> On 4 Dec 2025, at 07:07, Tim Chen <tim.c.chen@linux.intel.com> wrote:
>
> From: Chen Yu <yu.c.chen@intel.com>
>
> Debug patch only.
>
> With cache-aware load balancing enabled, statistics related to its activity
> are exposed via /proc/schedstat and debugfs. For instance, if users want to
> verify metrics like the number of exceeding RSS and nr_running limits, they
> can filter the output of /sys/kernel/debug/sched/debug and compute the required
> statistics manually:
>
> llc_exceed_cap SUM: 6
> llc_exceed_nr SUM: 4531
>
> Furthermore, these statistics exposed in /proc/schedstats can be queried manually
> or via perf sched stats[1] with minor modifications.
>
Hi Tim,
This patch looks great, especially for multithread Verilator workloads
on clustered LLC (like AMD EPYC).
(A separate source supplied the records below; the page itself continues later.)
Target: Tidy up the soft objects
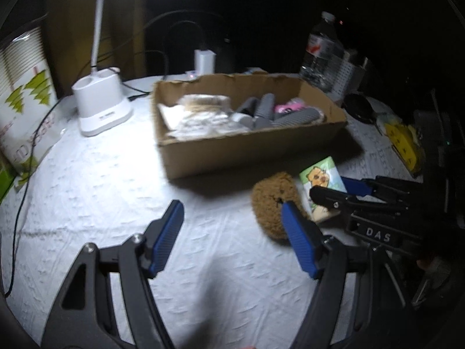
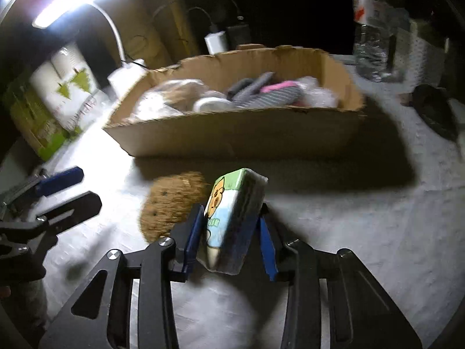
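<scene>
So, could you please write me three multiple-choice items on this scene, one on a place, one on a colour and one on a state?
1. Where does the brown plush lie?
A. In the box
B. On the tablecloth in front of the box
C. Between the left gripper's pads

2. What colour are the gripper pads?
A. Blue
B. Red
C. Yellow

3. What is the right gripper doing?
A. Standing open with nothing in it
B. Clamping the bottle
C. Gripping the tissue pack

Answers:
1 B: the plush rests on the white tablecloth, on the near side of the box.
2 A: the ribbed pads on both grippers are blue.
3 C: the tissue pack sits squeezed between its pads, while the left gripper stands open.
</scene>
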The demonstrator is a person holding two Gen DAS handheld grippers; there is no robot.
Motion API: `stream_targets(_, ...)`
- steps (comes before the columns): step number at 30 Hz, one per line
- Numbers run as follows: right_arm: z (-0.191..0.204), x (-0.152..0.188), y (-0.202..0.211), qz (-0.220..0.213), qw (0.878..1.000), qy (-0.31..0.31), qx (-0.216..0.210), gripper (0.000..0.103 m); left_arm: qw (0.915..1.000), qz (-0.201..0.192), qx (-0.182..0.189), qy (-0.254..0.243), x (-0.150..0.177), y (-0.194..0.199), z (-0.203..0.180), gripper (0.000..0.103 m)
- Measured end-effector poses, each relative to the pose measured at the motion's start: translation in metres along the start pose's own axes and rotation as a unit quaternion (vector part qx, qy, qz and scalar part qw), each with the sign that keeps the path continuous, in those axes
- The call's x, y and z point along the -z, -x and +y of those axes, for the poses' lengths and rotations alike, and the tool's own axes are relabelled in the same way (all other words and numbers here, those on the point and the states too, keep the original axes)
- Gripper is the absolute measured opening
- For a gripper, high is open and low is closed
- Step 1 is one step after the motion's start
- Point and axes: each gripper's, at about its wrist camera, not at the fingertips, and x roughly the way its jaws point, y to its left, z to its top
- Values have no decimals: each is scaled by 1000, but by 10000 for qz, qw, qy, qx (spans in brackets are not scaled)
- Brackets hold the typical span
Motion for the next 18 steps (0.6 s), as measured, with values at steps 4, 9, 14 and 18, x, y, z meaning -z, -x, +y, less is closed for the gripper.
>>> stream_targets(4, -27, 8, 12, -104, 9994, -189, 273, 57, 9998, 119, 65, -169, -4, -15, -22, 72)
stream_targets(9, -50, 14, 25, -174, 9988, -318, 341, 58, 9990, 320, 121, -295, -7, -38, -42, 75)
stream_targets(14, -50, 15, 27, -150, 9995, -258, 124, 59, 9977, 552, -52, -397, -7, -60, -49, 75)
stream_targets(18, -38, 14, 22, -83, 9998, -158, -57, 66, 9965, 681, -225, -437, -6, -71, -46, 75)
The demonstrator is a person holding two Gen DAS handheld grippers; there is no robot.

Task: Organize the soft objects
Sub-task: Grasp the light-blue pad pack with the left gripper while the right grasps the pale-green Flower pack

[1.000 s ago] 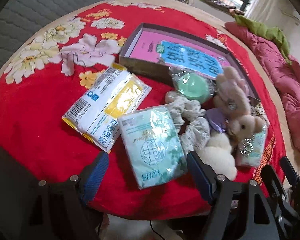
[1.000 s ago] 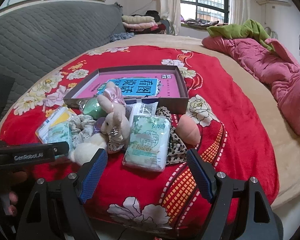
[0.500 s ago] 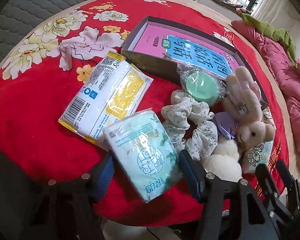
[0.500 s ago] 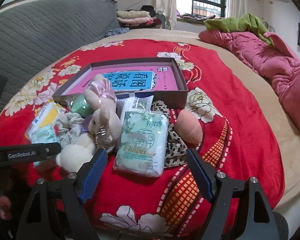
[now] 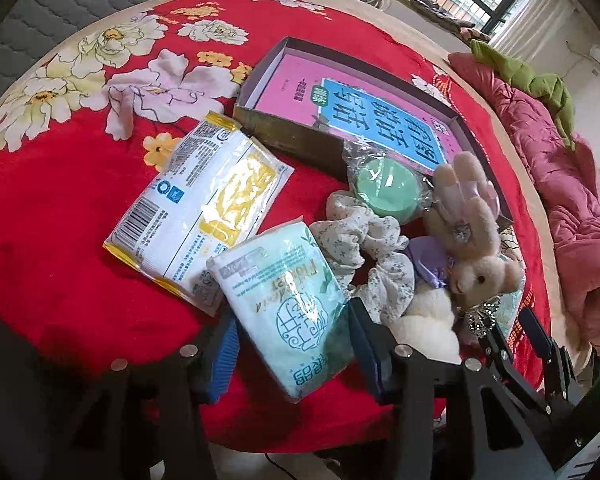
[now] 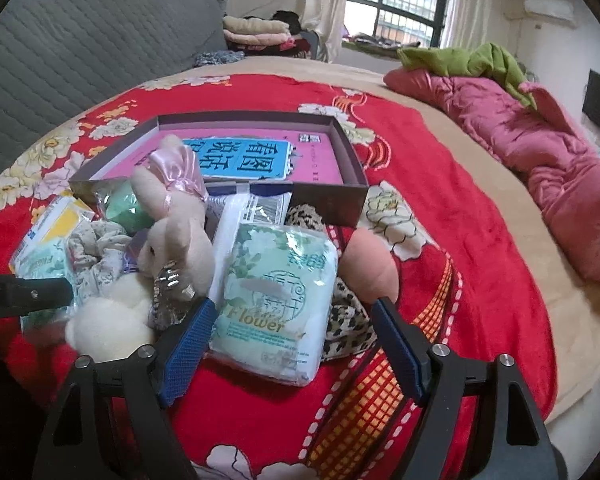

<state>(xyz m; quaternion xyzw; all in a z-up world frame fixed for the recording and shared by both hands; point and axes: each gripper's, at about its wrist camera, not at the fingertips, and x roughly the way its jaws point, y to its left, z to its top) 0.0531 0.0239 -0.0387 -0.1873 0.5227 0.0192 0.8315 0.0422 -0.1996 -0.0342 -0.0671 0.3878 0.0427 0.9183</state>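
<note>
Red floral blanket (image 5: pixel 60 208) lay bare leftward, beside the yellow-white packet (image 5: pixel 204 216). Left gripper (image 5: pixel 292 344) pressed its blue fingers (image 5: pixel 224 356) against both sides of the mint tissue pack (image 5: pixel 288 304). Right gripper (image 6: pixel 292 344) stood wide open around the Flower tissue pack (image 6: pixel 276 300), touching nothing; the box (image 6: pixel 352 168) sat behind.

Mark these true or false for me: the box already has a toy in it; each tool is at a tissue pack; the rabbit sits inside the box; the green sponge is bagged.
1. The box holds a toy. False: only a printed card shows inside.
2. The left gripper has its jaws around a tissue pack. True.
3. The rabbit sits inside the box. False: it lies in front of it.
4. The green sponge is in clear wrapping. True.
5. The right gripper is clamped shut. False: its jaws are wide open.
</note>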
I'm discussing with Verilator
upstream to disable automatic userspace affinity assignment in
Verilator if such feature exist [1]. During the discussion, I think
there should be a way for userspace software to detect if such a
feature exists. Could we expose it in `/proc/schedstats` to allow
userspace software to detect such a feature? We can just use this
patch and remove the "DO NOT APPLY" tag.
[1] https://github.com/verilator/verilator/issues/6826#issuecomment-3671287551
Thanks,
Yangyu Chen
> Link: https://lore.kernel.org/all/20250909114227.58802-1-swapnil.sapkal@amd.com #1
>
> Signed-off-by: Chen Yu <yu.c.chen@intel.com>
> Signed-off-by: Tim Chen <tim.c.chen@linux.intel.com>
> ---
> include/linux/sched/topology.h | 1 +
> kernel/sched/fair.c | 1 +
> kernel/sched/stats.c | 5 +++--
> 3 files changed, 5 insertions(+), 2 deletions(-)
>
> diff --git a/include/linux/sched/topology.h b/include/linux/sched/topology.h
> index 0ba4697d74ba..8702c1e731a0 100644
> --- a/include/linux/sched/topology.h
> +++ b/include/linux/sched/topology.h
> @@ -108,6 +108,7 @@ struct sched_domain {
> unsigned int lb_imbalance_util[CPU_MAX_IDLE_TYPES];
> unsigned int lb_imbalance_task[CPU_MAX_IDLE_TYPES];
> unsigned int lb_imbalance_misfit[CPU_MAX_IDLE_TYPES];
> + unsigned int lb_imbalance_llc[CPU_MAX_IDLE_TYPES];
> unsigned int lb_gained[CPU_MAX_IDLE_TYPES];
> unsigned int lb_hot_gained[CPU_MAX_IDLE_TYPES];
> unsigned int lb_nobusyg[CPU_MAX_IDLE_TYPES];
> diff --git a/kernel/sched/fair.c b/kernel/sched/fair.c
> index a2e2d6742481..742e455b093e 100644
> --- a/kernel/sched/fair.c
> +++ b/kernel/sched/fair.c
> @@ -12684,6 +12684,7 @@ static void update_lb_imbalance_stat(struct lb_env *env, struct sched_domain *sd
> __schedstat_add(sd->lb_imbalance_misfit[idle], env->imbalance);
> break;
> case migrate_llc_task:
> + __schedstat_add(sd->lb_imbalance_llc[idle], env->imbalance);
> break;
> }
> }
> diff --git a/kernel/sched/stats.c b/kernel/sched/stats.c
> index d1c9429a4ac5..3736f6102261 100644
> --- a/kernel/sched/stats.c
> +++ b/kernel/sched/stats.c
> @@ -104,7 +104,7 @@ void __update_stats_enqueue_sleeper(struct rq *rq, struct task_struct *p,
> * Bump this up when changing the output format or the meaning of an existing
> * format, so that tools can adapt (or abort)
> */
> -#define SCHEDSTAT_VERSION 17
> +#define SCHEDSTAT_VERSION 18
>
> static int show_schedstat(struct seq_file *seq, void *v)
> {
> @@ -139,7 +139,7 @@ static int show_schedstat(struct seq_file *seq, void *v)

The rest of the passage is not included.